Copy nothing but the lines below running from the line containing "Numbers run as" through the line containing "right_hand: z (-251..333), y", both end lines included.

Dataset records
----------------
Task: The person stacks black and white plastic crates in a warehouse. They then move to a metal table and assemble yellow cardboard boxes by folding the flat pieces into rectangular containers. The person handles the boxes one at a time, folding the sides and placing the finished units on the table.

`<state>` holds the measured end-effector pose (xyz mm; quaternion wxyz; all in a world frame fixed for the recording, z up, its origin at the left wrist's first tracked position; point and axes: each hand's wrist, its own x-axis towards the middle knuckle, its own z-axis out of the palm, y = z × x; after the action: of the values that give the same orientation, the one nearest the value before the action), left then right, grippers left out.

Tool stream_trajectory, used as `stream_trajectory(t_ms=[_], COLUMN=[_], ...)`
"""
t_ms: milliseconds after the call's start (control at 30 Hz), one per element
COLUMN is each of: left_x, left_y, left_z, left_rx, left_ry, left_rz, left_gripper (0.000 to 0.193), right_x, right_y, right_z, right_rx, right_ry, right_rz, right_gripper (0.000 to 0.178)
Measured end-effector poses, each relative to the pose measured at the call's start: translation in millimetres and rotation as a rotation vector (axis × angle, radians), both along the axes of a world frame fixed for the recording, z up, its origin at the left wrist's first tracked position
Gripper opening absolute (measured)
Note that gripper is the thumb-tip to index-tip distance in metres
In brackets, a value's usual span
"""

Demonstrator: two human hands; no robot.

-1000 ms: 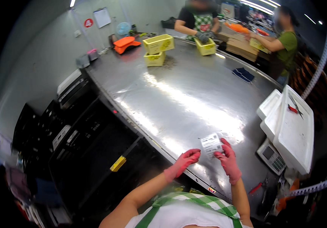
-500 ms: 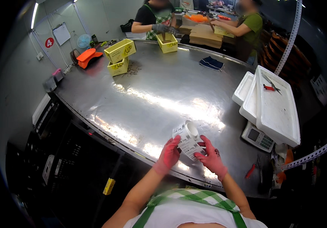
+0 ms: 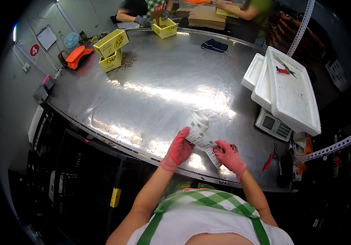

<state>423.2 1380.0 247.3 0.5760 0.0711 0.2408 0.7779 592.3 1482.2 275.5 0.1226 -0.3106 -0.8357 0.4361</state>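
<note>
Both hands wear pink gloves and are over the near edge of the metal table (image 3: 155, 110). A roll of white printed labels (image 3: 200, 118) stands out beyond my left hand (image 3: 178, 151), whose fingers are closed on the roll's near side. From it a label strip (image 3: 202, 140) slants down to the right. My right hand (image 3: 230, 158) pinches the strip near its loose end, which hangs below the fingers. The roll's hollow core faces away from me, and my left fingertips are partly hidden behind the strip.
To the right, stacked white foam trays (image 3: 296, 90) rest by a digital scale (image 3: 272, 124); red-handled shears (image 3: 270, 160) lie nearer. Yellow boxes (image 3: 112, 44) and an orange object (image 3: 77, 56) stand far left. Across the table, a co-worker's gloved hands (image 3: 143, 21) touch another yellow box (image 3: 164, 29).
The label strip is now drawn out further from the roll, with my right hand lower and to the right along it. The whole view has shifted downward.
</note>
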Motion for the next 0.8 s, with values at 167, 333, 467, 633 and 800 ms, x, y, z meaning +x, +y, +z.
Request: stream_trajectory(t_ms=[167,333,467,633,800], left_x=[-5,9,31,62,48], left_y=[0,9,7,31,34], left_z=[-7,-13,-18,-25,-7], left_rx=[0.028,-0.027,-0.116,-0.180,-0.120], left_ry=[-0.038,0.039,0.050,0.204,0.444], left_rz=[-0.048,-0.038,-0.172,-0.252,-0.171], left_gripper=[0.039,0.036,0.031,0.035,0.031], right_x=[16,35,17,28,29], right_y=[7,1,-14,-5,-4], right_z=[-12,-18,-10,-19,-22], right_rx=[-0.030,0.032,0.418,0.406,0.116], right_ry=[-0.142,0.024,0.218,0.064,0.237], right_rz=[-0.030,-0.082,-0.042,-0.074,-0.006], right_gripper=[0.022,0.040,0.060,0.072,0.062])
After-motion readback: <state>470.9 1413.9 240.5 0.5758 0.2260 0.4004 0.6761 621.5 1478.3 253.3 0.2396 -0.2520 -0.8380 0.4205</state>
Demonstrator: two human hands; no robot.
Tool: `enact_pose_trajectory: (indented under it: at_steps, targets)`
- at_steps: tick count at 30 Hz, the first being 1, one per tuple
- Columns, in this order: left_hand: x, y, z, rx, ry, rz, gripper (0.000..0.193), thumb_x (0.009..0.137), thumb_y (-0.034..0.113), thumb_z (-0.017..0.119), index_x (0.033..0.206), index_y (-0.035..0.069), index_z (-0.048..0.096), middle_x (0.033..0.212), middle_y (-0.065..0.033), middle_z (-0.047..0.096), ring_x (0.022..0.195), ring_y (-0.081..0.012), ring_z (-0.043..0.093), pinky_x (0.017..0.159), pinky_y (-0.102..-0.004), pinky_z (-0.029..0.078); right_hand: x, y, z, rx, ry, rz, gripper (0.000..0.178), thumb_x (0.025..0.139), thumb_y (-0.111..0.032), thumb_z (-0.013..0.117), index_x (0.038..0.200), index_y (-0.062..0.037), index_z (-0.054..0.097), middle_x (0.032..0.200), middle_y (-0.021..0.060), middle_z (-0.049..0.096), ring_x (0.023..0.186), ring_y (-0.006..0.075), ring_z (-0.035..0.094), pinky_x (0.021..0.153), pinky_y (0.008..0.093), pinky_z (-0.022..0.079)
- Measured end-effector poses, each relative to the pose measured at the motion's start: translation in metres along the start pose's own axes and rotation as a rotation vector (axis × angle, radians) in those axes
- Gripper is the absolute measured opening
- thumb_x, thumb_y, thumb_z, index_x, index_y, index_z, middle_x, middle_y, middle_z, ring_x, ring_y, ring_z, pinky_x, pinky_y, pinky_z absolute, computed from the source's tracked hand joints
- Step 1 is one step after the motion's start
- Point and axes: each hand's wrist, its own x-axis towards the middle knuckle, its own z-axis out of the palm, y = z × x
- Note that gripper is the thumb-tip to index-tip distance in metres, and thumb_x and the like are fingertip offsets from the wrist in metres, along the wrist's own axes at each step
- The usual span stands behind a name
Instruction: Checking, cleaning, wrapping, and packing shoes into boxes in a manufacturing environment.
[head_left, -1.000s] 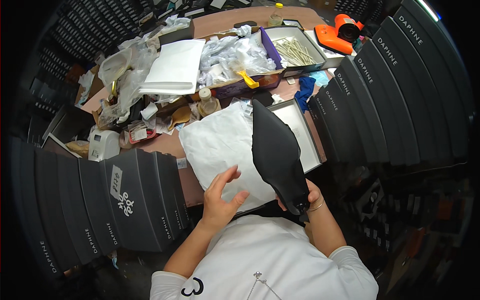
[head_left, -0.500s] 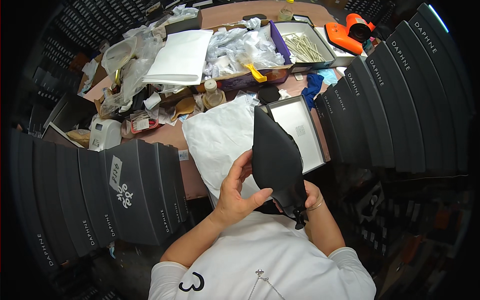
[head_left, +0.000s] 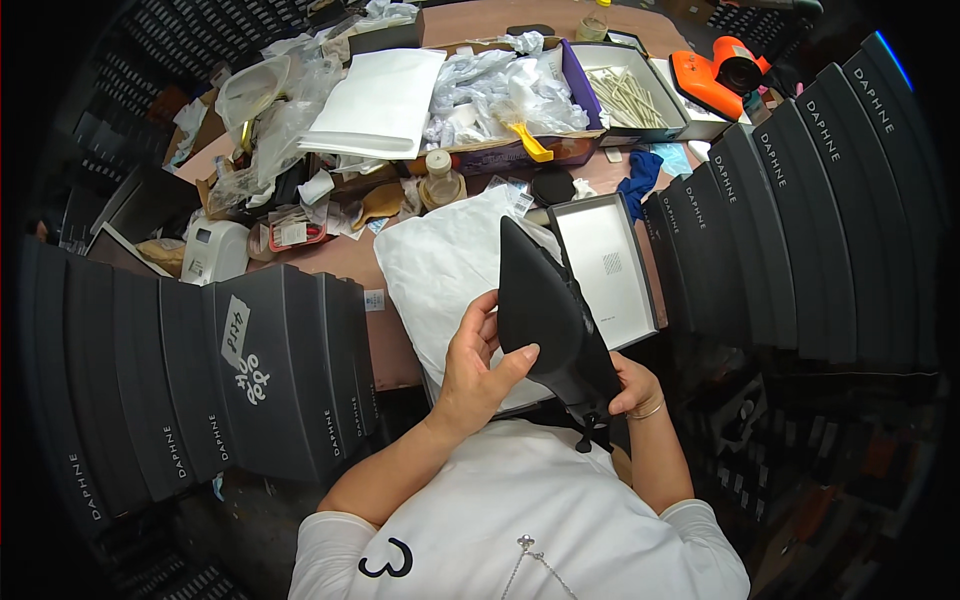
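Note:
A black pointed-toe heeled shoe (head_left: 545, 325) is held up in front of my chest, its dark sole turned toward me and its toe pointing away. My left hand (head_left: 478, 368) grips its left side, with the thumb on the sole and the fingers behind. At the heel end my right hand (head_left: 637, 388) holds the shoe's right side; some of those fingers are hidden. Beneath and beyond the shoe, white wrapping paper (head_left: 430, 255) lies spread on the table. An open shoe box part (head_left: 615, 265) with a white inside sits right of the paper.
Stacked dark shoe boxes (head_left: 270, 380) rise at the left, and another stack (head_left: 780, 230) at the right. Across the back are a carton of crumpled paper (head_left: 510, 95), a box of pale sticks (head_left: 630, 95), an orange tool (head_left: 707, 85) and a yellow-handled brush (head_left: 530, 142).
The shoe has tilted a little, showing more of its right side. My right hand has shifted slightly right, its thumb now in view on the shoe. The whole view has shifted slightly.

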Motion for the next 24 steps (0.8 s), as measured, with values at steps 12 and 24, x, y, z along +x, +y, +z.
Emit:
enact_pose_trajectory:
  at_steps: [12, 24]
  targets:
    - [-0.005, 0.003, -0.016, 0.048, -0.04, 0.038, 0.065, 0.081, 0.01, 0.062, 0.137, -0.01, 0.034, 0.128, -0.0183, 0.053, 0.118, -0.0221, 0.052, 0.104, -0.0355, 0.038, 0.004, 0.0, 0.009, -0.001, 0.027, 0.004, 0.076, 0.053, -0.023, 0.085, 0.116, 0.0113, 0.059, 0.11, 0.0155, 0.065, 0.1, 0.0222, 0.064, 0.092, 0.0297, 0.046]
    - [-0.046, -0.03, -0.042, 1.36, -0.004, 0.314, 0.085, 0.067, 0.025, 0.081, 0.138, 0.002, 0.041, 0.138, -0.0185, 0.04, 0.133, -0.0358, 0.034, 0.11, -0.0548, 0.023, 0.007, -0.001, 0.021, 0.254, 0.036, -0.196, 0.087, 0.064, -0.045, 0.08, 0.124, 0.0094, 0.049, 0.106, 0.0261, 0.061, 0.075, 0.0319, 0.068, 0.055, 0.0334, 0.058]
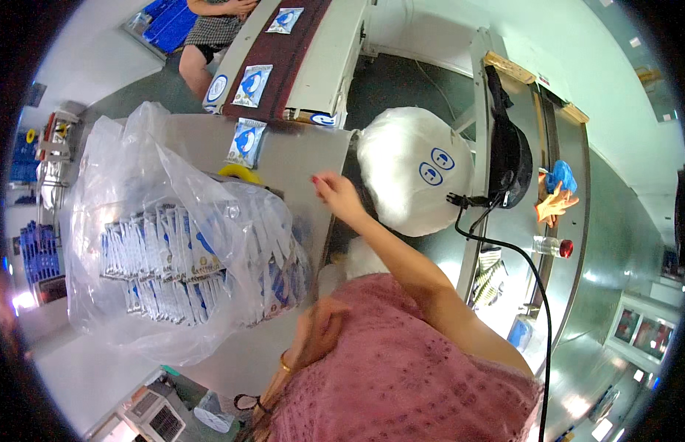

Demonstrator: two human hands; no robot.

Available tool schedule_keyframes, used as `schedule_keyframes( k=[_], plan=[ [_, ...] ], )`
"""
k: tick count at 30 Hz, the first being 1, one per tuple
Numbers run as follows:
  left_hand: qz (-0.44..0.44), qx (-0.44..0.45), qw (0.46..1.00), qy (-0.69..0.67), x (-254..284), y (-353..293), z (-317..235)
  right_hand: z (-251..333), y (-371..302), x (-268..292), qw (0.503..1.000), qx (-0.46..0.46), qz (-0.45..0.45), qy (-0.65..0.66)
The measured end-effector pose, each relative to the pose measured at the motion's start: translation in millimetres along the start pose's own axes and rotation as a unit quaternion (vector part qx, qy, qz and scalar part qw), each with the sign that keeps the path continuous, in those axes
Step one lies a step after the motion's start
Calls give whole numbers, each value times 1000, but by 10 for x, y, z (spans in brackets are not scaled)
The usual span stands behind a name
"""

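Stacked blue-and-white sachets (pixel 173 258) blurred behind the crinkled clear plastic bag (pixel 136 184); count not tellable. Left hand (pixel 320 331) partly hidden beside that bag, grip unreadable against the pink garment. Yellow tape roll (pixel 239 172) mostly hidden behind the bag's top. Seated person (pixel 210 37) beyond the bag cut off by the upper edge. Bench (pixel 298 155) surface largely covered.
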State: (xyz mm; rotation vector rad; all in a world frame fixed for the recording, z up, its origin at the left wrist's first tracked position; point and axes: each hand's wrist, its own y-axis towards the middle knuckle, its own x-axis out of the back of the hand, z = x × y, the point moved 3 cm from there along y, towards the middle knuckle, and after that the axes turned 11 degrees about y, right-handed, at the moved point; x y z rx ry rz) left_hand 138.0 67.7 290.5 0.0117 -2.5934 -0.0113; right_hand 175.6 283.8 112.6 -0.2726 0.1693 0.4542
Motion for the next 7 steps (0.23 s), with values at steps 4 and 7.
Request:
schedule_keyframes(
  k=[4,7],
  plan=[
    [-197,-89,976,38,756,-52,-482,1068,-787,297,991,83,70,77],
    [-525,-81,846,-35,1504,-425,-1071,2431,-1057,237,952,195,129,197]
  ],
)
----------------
Solution to this exercise:
Numbers run as follows:
  left_hand: qz (-0.44..0.44), qx (-0.44..0.45), qw (0.46..1.00), qy (-0.69..0.67), x (-254..284), y (-353..293), z (-317..235)
  right_hand: z (-251..333), y (-371..302), x (-268..292), qw (0.503..1.000), qx (-0.46..0.46), qz (-0.45..0.45), qy (-0.65..0.66)

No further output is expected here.